This Might Be the World’s Largest Known Sea Sponge, Discovered Off Hawai‘i Waters
Watch mesmerizing footage of the recent discovery within the Papahānaumokuākea Marine National Monument.
This past summer, a team of scientists discovered a gigantic sea sponge the size of a minivan. In a report released last week, those scientists say they believe the 12-foot-by-7-foot sponge might be the largest known sponge in the world.
The team encountered the massive sponge during a deep-sea expedition aboard the NOAA ship Okeanos Explorer, while exploring about 7,000 feet below the surface within the Papahānaumokuākea Marine National Monument.
“Holy guacamole!” one of the scientist exclaims in the video. “Look at the size of this thing! That, by far, is probably the biggest sponge I have ever seen.”

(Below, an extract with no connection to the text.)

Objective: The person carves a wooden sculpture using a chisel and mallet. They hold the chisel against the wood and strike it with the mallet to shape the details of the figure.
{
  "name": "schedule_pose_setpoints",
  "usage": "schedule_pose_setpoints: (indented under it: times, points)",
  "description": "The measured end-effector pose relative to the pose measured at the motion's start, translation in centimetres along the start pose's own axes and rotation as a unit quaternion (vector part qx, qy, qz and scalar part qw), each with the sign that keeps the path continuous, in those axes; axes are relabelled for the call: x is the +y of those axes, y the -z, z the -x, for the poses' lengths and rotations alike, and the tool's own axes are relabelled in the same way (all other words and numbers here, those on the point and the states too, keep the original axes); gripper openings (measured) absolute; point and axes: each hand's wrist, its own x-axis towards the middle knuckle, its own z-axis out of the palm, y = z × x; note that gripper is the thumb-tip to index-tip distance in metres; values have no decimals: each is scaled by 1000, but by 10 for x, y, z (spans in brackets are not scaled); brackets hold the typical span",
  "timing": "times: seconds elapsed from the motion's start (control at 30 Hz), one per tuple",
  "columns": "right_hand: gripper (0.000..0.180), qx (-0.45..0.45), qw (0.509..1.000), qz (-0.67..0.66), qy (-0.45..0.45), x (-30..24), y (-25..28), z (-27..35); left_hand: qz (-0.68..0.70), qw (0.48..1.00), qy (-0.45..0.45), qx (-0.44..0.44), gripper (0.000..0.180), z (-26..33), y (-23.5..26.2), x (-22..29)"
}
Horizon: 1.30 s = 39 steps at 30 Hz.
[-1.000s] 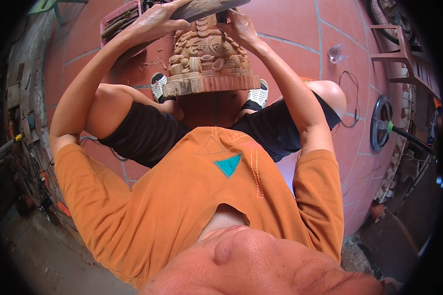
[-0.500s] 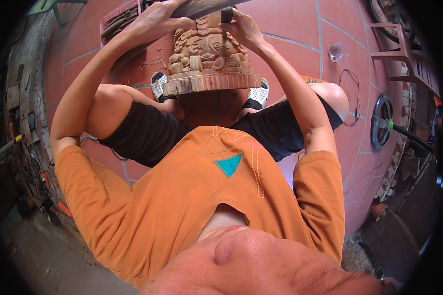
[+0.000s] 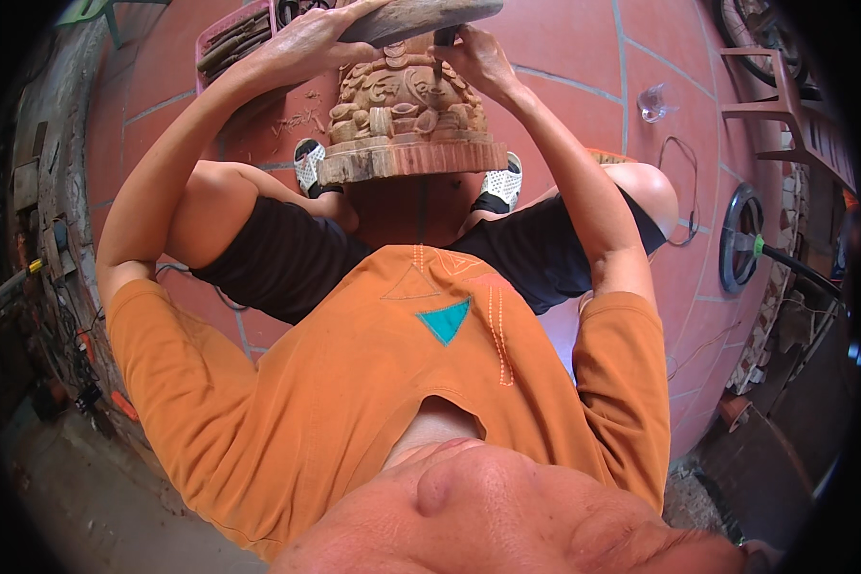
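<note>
Between my feet stands a carved wooden figure (image 3: 407, 115) on a thick round-edged base, its front covered in raised relief. My left hand (image 3: 306, 46) is closed around a worn grey wooden mallet (image 3: 421, 21), which lies across the top of the figure. My right hand (image 3: 476, 65) grips a chisel (image 3: 444, 38) with a dark upper end, held upright against the upper right of the carving. The mallet's head overlaps the chisel's top end; whether they touch I cannot tell. The mallet also hides the upper part of the figure.
A pink basket (image 3: 204, 50) of long tools stands at the far left, with wood shavings (image 3: 299, 121) on the red tiles near it. To the right are a clear cup (image 3: 652, 102), a dark cable (image 3: 687, 187), a brown plastic chair (image 3: 784, 110) and a black wheel-shaped object (image 3: 739, 237).
The mallet and my left hand have come slightly down and to the right, so the mallet now covers the chisel's top. My right hand has dipped a little; the carving stays put.
</note>
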Motion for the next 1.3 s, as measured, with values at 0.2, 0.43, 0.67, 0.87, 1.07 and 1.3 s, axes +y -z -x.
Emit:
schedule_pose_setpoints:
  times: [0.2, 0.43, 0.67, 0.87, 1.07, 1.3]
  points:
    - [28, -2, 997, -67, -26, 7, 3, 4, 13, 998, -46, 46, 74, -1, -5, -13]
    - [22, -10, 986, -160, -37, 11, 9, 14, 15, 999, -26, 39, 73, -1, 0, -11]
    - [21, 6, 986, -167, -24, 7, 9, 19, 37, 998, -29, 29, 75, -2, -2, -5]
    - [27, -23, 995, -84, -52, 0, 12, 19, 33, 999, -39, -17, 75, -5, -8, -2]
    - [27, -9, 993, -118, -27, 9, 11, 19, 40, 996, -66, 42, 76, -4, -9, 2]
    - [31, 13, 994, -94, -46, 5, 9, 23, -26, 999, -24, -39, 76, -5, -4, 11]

The sponge exceeded the dimensions of the largest sponge reported in literature. The largest dimensions previously reported belonged to a colony of Aphrocallistes vastus Schulze discovered in the shallow waters off western Canada, measuring roughly 11 feet by 6 1/2 feet. NOAA scientists recently published their findings in the scientific journal Marine Biodiversity.
“Finding such an enormous and presumably old sponge emphasizes how much can be learned from studying deep and pristine environments such as those found in the remote Papahānaumokuākea Marine National Monument,” says research specialist Daniel Wagner, who is also the science lead of the expedition with NOAA’s Office of National Marine Sanctuaries.
Scientists say some massive species of sponges are also found in shallow waters, and could live for more than 2,300 years. The report also highlights how the deepest parts of the oceans remain largely unexplored.
This discovery off Hawaiian waters is not the first to make headlines this year. In March, scientists came across a new species of octopus that looked like Casper the ghost.